First is his thick-as-thieves relationship with his older brother, Nick, a UFC welterweight contender who’ll soon come off a yearlong suspension for testing positive for marijuana metabolites. Then there’s the Stockton, Calif., brothers’ thuggish reputation that follows them wherever they go, fairly or not. Then there’s Diaz’s penchant to throw double middle fingers at the camera after — or even during — his fights.

The surface image that Nate Diaz conjures is neither a positive nor a wholesome one.

But what the casual UFC fans may not know about Diaz and his brother may be the one thing that defines them most outside the Octagon: Their manic attention to fitness and nutrition.

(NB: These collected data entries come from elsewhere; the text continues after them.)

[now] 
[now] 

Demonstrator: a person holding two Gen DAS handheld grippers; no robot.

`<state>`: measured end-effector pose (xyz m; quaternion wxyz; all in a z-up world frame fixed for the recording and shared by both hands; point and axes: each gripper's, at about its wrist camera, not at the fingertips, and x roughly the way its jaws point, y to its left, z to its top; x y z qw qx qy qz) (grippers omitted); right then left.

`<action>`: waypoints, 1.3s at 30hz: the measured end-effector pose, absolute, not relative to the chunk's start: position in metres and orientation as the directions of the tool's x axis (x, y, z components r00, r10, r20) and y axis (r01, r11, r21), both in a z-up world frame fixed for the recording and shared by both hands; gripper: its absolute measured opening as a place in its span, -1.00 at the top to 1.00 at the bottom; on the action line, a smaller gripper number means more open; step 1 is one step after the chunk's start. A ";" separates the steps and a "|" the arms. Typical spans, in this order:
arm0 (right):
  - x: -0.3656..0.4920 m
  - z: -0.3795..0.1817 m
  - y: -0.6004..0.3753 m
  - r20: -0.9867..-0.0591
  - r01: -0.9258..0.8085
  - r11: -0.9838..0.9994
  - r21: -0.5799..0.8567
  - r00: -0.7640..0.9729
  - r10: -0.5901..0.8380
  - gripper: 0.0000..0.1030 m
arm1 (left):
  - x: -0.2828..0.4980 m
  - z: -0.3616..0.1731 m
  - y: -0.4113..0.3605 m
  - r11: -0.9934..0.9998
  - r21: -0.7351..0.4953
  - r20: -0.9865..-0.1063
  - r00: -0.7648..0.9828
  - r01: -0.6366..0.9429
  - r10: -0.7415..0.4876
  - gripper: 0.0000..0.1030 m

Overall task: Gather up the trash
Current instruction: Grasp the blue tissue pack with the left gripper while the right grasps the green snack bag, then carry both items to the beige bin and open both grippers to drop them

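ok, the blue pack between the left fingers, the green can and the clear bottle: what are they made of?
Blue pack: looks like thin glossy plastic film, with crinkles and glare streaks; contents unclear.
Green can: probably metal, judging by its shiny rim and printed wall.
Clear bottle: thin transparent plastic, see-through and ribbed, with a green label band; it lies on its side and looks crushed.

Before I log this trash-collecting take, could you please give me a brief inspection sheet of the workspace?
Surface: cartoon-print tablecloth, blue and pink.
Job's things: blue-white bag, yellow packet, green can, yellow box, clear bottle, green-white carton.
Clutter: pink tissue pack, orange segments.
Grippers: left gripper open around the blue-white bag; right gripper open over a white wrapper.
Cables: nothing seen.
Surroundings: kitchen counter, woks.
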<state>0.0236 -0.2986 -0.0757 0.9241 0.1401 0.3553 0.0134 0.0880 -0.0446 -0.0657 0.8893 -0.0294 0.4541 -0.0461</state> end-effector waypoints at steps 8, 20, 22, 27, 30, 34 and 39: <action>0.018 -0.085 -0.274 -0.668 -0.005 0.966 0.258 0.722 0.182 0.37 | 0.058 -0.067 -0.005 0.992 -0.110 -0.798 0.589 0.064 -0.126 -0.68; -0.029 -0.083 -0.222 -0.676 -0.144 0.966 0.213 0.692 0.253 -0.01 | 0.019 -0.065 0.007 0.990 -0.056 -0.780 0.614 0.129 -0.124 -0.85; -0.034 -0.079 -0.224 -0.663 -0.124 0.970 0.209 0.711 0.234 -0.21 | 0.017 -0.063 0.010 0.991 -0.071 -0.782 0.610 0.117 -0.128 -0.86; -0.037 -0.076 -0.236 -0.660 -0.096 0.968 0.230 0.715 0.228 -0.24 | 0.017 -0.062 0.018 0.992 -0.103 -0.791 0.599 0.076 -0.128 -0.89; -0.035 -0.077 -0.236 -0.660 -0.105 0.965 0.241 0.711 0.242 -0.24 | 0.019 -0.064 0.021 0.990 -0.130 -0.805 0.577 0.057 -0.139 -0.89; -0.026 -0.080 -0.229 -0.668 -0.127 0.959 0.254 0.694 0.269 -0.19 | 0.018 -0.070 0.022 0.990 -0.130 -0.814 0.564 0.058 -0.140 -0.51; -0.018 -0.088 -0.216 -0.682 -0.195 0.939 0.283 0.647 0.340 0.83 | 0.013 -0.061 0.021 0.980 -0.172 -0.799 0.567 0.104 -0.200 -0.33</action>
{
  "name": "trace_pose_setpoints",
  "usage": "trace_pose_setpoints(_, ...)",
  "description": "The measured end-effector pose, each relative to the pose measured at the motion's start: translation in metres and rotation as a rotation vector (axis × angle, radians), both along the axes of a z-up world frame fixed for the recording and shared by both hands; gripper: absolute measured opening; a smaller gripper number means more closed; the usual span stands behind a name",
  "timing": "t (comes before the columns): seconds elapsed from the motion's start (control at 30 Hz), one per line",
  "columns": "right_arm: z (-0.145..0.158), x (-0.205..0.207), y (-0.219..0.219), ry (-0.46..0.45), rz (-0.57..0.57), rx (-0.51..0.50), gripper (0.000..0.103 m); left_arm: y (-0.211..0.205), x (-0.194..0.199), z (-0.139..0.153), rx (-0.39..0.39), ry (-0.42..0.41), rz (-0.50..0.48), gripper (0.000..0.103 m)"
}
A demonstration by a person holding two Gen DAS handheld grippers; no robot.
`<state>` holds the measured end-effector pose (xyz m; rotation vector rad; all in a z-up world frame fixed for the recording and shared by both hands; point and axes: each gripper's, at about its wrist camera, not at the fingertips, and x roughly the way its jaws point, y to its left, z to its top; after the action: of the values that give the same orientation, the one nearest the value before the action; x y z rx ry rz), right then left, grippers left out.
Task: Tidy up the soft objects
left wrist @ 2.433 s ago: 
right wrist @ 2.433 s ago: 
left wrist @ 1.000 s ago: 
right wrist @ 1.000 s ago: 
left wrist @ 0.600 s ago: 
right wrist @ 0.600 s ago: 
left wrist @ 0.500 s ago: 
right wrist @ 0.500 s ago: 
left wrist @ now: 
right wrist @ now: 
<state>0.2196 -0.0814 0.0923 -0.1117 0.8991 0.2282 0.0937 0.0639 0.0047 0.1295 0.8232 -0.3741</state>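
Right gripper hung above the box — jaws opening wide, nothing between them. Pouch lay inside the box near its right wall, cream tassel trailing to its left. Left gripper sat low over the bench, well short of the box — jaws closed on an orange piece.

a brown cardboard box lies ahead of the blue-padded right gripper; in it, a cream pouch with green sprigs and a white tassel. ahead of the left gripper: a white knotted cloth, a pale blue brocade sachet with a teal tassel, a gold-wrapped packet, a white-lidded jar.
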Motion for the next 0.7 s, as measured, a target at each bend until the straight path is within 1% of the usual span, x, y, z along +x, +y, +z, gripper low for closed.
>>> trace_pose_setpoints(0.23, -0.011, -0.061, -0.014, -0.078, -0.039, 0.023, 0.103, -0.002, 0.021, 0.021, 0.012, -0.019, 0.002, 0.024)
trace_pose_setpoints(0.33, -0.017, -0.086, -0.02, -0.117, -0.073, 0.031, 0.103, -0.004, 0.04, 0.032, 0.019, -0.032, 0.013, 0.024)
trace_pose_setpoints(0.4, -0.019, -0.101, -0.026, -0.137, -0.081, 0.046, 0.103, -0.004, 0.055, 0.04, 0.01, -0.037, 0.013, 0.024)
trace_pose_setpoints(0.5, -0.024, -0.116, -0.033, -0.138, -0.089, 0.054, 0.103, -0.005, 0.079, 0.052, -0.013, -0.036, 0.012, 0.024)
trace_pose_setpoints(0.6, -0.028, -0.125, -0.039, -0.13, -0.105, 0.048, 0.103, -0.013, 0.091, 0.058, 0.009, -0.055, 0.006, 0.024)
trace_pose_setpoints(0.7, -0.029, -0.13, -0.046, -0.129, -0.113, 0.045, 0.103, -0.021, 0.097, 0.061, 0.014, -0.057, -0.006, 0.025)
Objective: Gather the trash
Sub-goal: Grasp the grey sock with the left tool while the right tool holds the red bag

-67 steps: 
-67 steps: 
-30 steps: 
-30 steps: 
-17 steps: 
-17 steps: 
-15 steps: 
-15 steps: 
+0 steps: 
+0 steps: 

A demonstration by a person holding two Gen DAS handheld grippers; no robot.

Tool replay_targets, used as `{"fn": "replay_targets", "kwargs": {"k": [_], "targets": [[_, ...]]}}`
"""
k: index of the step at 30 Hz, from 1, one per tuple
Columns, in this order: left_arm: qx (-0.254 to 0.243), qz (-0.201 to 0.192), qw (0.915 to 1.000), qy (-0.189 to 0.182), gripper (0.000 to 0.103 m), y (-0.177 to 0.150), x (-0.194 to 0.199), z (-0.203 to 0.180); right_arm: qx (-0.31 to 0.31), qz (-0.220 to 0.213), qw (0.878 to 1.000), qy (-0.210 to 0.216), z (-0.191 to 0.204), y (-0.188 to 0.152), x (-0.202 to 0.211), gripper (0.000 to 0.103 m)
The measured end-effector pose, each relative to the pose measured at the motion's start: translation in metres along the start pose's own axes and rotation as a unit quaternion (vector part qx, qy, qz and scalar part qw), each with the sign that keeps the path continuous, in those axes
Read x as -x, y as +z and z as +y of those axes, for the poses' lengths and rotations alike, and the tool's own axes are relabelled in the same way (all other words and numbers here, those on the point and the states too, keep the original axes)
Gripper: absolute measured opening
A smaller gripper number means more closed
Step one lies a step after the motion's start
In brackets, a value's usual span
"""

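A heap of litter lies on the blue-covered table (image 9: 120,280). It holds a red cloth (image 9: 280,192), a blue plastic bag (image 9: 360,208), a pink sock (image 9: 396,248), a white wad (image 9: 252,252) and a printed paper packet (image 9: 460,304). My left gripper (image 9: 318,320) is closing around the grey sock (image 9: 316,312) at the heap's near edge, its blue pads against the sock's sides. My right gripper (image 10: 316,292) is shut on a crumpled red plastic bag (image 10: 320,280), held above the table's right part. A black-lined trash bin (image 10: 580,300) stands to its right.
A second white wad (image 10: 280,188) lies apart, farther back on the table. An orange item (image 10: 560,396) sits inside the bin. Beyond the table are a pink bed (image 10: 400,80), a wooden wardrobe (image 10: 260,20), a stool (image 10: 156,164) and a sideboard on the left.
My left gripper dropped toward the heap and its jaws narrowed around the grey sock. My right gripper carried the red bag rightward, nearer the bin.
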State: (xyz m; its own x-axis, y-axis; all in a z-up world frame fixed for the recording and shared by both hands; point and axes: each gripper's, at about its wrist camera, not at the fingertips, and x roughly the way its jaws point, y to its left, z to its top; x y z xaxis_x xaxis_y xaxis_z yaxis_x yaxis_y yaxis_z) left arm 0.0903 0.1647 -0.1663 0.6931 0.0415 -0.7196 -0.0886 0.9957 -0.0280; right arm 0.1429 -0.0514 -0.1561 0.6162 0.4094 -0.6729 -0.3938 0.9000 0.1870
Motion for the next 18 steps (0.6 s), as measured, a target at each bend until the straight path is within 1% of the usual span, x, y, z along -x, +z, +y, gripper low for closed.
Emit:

Where most UFC fighters train with an obsessive focus on their next fight, Diaz ran two 10-kilometer races in the weeks leading up to this main event fight on national television. (“Coulda done a little better,” Diaz said after the first 10K. “Nick beat me by a couple minutes.”) Running for distance and competing in triathlons gives him an edge in the Octagon, he believes, because his cardio is among the best in the UFC. He runs or bikes twice a day on top of wrestling, boxing and martial arts training.

“Racing fits in good with fighting,” Diaz told FOXSports.com. “Mentally they got a lot of similarities. But stuff can change cardio-wise real quick if you get hit in the face really hard. That’s when everything changes.”

One thing that never changes for either Diaz brother is their strict adherence to a diet that avoids both “land meat” and dairy. When Nate Diaz was a teenager and first getting into competitive mixed martial arts, he saw his older brother give up meat and dairy. “If Nick is not doing it, I’m not doing it,” Nate said. “And he’d still beat people up real good.”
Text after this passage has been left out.